The St. Gallen SPI in fact indicated, on October 30, 2023, that 34,561 people had requested to leave the ecclesiastical registers last year, which exceeds the number of 34,182 in 2021. These exits represent a drop of 1.3% of registered members for the year 2022, reducing the number of Catholics to 2.89 million out of a population of 8.7 million.

The SPI established a projection showing that new annual records for departures would continue to be set due to the effect of the abuse crisis, which overwhelmed the Swiss Church in September.

Abuse

The Swiss Bishops’ Conference announced on September 10 that the Vatican had authorized a preliminary canonical investigation into allegations concerning several bishops.

On September 12, researchers from Zurich published a pilot study on abuse in the Swiss Catholic Church, documenting 1,002 cases of clerical abuse since 1950. This study, however, has been heavily criticized from various quarters for its methodology.

But, as the SPI notes, “the reputation of the Catholic Church has deteriorated in recent weeks and months.” He adds that “the report on the history of sexual abuse in the Catholic Church in Switzerland and its reception by the media and the public have seriously shaken confidence in the Church.”

Unfortunately, “we are talking about a systematic cover-up of cases, protection of perpetrators rather than victims, and other accusations still linger. All of this undermines the credibility of the Church and the number of people leaving the Church is expected to continue to grow.”

The figures also show that 1,080 people entered the Swiss Church in 2022. Although this is an increase compared to 2021 – the figure was 910 – it means that for every person who enters in the Church, 32 left it.

More Departures in the Cantons Bordering Germany

The institute found considerable regional variations in the number of departures. According to the SPI, the western cantons of Geneva, Valais, Neuchâtel, and Vaud recorded practically no departures. In fact, membership is not linked to the obligation to pay church tax, as is the case in other cantons.

Ecclesiastical tax rates vary from one canton to another. In the cantons which levy an ecclesiastical tax, Catholics can only free themselves from it by sending their parish of origin a written request to leave the Church.
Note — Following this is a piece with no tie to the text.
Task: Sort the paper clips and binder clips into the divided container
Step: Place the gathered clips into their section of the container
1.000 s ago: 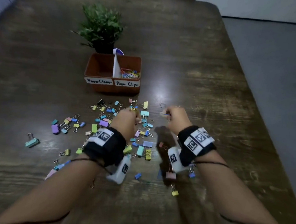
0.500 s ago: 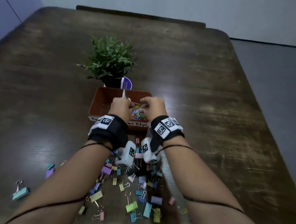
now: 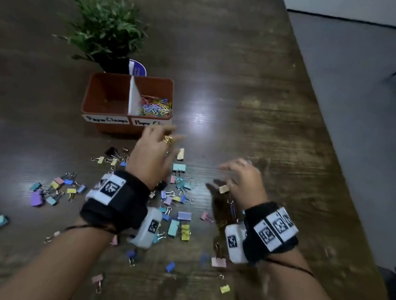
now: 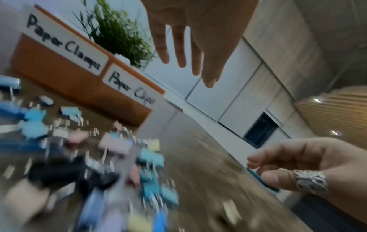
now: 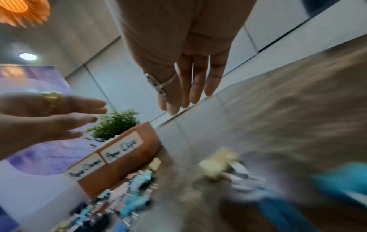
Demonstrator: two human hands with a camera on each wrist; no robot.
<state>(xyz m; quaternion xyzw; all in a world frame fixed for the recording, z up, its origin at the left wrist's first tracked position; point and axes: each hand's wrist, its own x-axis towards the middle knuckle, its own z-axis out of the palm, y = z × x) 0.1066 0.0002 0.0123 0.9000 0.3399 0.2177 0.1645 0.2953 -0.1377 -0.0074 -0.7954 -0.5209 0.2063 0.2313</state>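
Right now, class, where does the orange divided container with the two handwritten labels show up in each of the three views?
Head: orange divided container upper left of centre, in front of the green plant.
Left wrist: container tilted at left, labels facing the camera.
Right wrist: container lower left of centre.
Shared landmark: the plant just behind it.

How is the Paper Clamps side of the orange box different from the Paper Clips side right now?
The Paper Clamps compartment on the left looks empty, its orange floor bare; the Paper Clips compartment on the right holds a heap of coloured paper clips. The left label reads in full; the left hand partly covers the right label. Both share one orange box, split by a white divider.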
The canton having recorded the greatest number of departures in 2022 is Basel-City, located on the border of France and Germany, where 3% of Catholics have left the Church. It is followed by the northern cantons of Aargau and Solothurn, with 2.7% and 2.2% respectively.

These three cantons are close to Germany, which also set a new record for annual departures in 2022. According to figures published in June, 522,821 people officially left the Catholic Church last year in Germany. Austria, also a neighbor of Switzerland, also recorded a new record in 2022, with 90,975 Catholics officially leaving the Church in 2022.

For comparison, 30,102 people left the Swiss Evangelical Reformed Church in 2022 (2021: 28,540; 2020: 27,040). The number of its members stood at around 1.92 million at the end of 2022 (2021: 1.96 million). The Catholic Church therefore has around a million more members than the Reformed Church.

The 2022 official number of Church exits in Switzerland has once again broken a record, according to figures published this week by the Swiss Institute of Pastoral Sociology (SPI). This figure exceeds that of 2021 which had already set this sad record.